Stored data:
--- START ---
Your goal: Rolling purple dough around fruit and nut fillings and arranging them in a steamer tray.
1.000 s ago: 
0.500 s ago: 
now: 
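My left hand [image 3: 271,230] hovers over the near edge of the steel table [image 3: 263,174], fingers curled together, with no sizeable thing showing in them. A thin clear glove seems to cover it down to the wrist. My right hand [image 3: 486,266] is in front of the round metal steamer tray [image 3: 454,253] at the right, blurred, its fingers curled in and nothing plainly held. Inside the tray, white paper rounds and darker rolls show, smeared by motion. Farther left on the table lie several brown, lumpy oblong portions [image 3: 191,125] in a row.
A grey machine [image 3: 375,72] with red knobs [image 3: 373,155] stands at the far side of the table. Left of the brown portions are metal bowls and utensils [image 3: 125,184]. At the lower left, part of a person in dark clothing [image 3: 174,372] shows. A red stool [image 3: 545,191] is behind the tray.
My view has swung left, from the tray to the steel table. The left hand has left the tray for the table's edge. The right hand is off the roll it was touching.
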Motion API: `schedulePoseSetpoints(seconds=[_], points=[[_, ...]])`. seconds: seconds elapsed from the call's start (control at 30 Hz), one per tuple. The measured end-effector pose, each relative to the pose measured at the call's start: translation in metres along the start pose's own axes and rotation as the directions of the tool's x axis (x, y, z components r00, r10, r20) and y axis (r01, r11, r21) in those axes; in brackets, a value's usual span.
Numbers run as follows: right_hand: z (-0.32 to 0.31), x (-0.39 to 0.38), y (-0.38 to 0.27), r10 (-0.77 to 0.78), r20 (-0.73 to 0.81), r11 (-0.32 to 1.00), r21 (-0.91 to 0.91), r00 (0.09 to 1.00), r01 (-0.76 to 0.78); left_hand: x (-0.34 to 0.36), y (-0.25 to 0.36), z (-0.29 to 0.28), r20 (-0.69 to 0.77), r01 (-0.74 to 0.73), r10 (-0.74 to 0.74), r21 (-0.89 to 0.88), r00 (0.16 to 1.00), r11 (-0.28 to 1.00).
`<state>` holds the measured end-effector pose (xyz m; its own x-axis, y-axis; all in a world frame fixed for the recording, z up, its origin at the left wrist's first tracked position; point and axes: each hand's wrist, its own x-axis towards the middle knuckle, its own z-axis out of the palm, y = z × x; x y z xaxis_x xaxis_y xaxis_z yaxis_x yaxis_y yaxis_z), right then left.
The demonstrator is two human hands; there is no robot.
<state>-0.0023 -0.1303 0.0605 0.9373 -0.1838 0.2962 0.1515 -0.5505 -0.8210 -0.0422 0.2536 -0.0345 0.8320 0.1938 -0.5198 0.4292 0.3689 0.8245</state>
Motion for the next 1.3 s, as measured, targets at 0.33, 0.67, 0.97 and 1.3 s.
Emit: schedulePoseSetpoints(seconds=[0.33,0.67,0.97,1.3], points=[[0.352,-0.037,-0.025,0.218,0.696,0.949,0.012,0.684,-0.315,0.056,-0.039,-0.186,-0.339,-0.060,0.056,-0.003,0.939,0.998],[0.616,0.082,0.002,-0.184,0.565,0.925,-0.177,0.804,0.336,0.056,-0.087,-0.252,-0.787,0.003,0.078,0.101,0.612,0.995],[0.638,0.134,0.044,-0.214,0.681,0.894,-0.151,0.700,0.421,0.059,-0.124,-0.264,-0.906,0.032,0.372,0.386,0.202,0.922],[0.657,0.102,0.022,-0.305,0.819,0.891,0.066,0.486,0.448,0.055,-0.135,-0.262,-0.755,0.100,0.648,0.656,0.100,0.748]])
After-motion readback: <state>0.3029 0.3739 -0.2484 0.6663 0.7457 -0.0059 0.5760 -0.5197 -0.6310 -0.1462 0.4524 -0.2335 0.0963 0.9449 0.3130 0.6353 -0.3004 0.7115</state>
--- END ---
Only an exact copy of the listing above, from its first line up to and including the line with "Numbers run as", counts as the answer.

Answer box:
Your goal: Rolling purple dough around fruit and nut fillings and arranging them in a steamer tray.
1.000 s ago: 
0.500 s ago: 
now: 
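My left hand [image 3: 271,230] hovers over the near edge of the steel table [image 3: 263,174], fingers curled together, with no sizeable thing showing in them. A thin clear glove seems to cover it down to the wrist. My right hand [image 3: 486,266] is in front of the round metal steamer tray [image 3: 454,253] at the right, blurred, its fingers curled in and nothing plainly held. Inside the tray, white paper rounds and darker rolls show, smeared by motion. Farther left on the table lie several brown, lumpy oblong portions [image 3: 191,125] in a row.
A grey machine [image 3: 375,72] with red knobs [image 3: 373,155] stands at the far side of the table. Left of the brown portions are metal bowls and utensils [image 3: 125,184]. At the lower left, part of a person in dark clothing [image 3: 174,372] shows. A red stool [image 3: 545,191] is behind the tray.
My view has swung left, from the tray to the steel table. The left hand has left the tray for the table's edge. The right hand is off the roll it was touching.
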Motion API: `schedulePoseSetpoints(seconds=[_], points=[[_, ...]])`. seconds: seconds elapsed from the call's start (control at 30 Hz), one per tuple. The measured end-effector pose, each relative to the pose measured at the call's start: translation in metres along the start pose's own axes and rotation as the directions of the tool's x axis (x, y, z components r00, r10, r20) and y axis (r01, r11, r21) in those axes; in brackets, a value's usual span.
Numbers run as follows: right_hand: z (-0.32 to 0.31), x (-0.39 to 0.38), y (-0.38 to 0.27), r10 (-0.77 to 0.78), r20 (-0.73 to 0.81), r11 (-0.32 to 1.00), r21 (-0.91 to 0.91), r00 (0.09 to 1.00), r01 (-0.76 to 0.78); left_hand: x (-0.34 to 0.36), y (-0.25 to 0.36), z (-0.29 to 0.28), r20 (-0.69 to 0.77), r01 (-0.74 to 0.73), r10 (-0.74 to 0.74), r21 (-0.89 to 0.88), r00 (0.16 to 1.00), r11 (-0.28 to 1.00).

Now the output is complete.